次に試したのが Qlik Compose™ のデモでした。「データに関するインサイトと、それがどのように使用されるかを提供するモデルベースのアプローチが気に入りました」と Valencourt 氏は言います。「また、Qlik Compose は視覚的にレイアウトされています。Compose プロジェクトは、データベース、モデル、データウェアハウス、データマートの 4 つのセクションに分かれて表示され、それぞれどのように関連し合っているかが把握しやすくなっています。
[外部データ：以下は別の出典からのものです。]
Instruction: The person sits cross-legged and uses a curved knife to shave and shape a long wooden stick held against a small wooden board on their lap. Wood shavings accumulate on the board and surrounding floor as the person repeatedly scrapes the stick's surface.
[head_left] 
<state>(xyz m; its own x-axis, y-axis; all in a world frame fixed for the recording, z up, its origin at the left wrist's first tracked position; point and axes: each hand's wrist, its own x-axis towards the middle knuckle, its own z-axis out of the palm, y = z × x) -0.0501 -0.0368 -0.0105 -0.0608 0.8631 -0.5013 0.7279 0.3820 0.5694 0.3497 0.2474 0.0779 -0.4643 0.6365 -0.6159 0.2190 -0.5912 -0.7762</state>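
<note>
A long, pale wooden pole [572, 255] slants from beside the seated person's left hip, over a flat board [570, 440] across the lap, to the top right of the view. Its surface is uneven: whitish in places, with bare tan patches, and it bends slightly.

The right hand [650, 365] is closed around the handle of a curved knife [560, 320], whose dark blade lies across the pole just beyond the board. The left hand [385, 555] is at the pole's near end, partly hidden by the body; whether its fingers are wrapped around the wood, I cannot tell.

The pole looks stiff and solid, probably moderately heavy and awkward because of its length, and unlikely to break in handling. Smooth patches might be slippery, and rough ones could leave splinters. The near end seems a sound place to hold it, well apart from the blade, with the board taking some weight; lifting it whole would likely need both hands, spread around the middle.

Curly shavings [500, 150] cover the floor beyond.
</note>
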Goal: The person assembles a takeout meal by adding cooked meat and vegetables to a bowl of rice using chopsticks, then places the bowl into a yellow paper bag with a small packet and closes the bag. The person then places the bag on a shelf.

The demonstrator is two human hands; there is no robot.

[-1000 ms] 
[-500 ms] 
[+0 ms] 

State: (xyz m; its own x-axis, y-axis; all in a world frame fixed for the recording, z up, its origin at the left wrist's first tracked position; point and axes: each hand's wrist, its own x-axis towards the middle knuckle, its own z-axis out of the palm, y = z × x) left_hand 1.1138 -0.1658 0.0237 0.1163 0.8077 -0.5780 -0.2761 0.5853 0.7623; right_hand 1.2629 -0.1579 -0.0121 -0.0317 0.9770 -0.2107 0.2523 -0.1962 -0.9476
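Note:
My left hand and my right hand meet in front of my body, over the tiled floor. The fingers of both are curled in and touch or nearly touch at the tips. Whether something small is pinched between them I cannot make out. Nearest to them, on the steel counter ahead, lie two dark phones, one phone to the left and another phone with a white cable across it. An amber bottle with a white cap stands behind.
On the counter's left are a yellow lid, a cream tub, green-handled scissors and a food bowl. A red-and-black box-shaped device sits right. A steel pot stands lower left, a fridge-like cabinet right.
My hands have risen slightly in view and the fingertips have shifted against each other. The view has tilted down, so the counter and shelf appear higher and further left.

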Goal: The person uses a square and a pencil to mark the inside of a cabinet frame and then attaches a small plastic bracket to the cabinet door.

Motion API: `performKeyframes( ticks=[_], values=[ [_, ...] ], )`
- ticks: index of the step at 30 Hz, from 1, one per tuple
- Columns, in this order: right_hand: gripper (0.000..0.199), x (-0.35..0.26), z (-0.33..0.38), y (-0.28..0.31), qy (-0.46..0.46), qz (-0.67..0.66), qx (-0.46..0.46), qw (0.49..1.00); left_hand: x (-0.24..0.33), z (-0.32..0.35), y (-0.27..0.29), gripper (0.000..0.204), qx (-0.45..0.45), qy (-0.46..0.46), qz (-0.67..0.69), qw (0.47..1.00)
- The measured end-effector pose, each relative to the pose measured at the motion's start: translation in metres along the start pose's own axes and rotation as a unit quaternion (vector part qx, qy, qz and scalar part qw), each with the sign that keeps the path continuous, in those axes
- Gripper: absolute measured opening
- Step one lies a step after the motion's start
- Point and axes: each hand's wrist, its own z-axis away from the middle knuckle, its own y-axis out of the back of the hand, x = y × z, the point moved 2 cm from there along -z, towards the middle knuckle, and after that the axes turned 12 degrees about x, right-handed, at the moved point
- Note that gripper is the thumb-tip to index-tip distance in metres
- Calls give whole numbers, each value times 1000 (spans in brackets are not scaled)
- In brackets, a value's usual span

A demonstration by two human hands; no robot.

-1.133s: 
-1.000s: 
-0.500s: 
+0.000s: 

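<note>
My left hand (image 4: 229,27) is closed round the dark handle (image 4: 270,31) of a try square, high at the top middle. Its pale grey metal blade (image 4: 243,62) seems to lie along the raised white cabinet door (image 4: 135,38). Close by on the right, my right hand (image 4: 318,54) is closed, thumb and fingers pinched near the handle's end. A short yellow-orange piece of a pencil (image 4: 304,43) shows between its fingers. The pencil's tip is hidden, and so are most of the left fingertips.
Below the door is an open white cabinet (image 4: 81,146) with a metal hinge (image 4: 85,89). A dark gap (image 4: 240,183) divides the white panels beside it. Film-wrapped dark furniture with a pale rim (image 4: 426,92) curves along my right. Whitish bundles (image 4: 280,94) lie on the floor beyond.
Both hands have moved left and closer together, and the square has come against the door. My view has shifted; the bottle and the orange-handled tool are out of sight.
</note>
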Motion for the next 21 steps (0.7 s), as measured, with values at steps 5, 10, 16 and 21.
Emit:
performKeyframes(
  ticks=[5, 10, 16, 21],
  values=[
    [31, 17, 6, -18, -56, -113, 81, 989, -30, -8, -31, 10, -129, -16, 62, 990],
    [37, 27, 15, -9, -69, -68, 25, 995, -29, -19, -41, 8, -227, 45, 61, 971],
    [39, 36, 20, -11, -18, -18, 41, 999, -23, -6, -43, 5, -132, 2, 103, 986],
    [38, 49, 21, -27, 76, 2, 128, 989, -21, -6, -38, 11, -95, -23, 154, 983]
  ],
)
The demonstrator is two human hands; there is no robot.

全体を見ながら作業を行い、必要に応じて詳細にアクセスすることができるのです。」製品管理も簡単で直観的に行えるように見えました。これは非常に重要な考慮事項でした。Valencourt 氏は、プロジェクトの開始後、チームがソリューションを簡単に取り上げて進められるようにしたい、と考えていたからです。
Qlik Compose 導入後の運用環境
使いやすさが決め手となり、Poly-Wood 社は Qlik Composeを導入することにしました。これまでのところ、
データウェアハウスおよび BI プロジェクトは、IT とビジネスのどちらの観点から見ても成功しています。Qlik
Compose を使用すると、他の BI ソリューションでは数日かかっていたデータマート作成作業が、1 日で完了できます。この成功により、Valencourt 氏と彼のチームは、他のプロジェクトに時間を費やせるようになりました。Poly-Wood 社の将来に向け、データウェアハウス作成を効率化することも重要です。将来的には、製造プロセスの新たな側面も分析できるようにしたいため、これによりデータウェアハウス向けデータの量はますます増えていくでしょう。
意思決定へのデータ主導型アプローチを採用することは、Poly-Wood 社の目覚ましい成長を支援することにもなります。「販売データに対して本格的な分析アプローチをとったのはこれが初めてです」と、設計およびテクノロジー担当副社長のSean Rassi 氏が述べます。「以前は ERP システムからのレポートにのみ依存していました。レポートを生成し、情報を Excel に入力する作業は非常に時間がかかります」と、彼は続けます。Qlik Compose を導入しなければ、会社の分析開発、ひいては将来的な成長がリスクにさらされていたでしょう。「実際のデータに基づいて意思決定を行うことが重要です。直感だけでビジネスは長く続けられません。データ全体を表示して、データから何かを発見し、自分たちの決定が望ましい成果を挙げているかどうかを確認する必要があることに、私たちは気が付きました」と、Rassi氏は言います。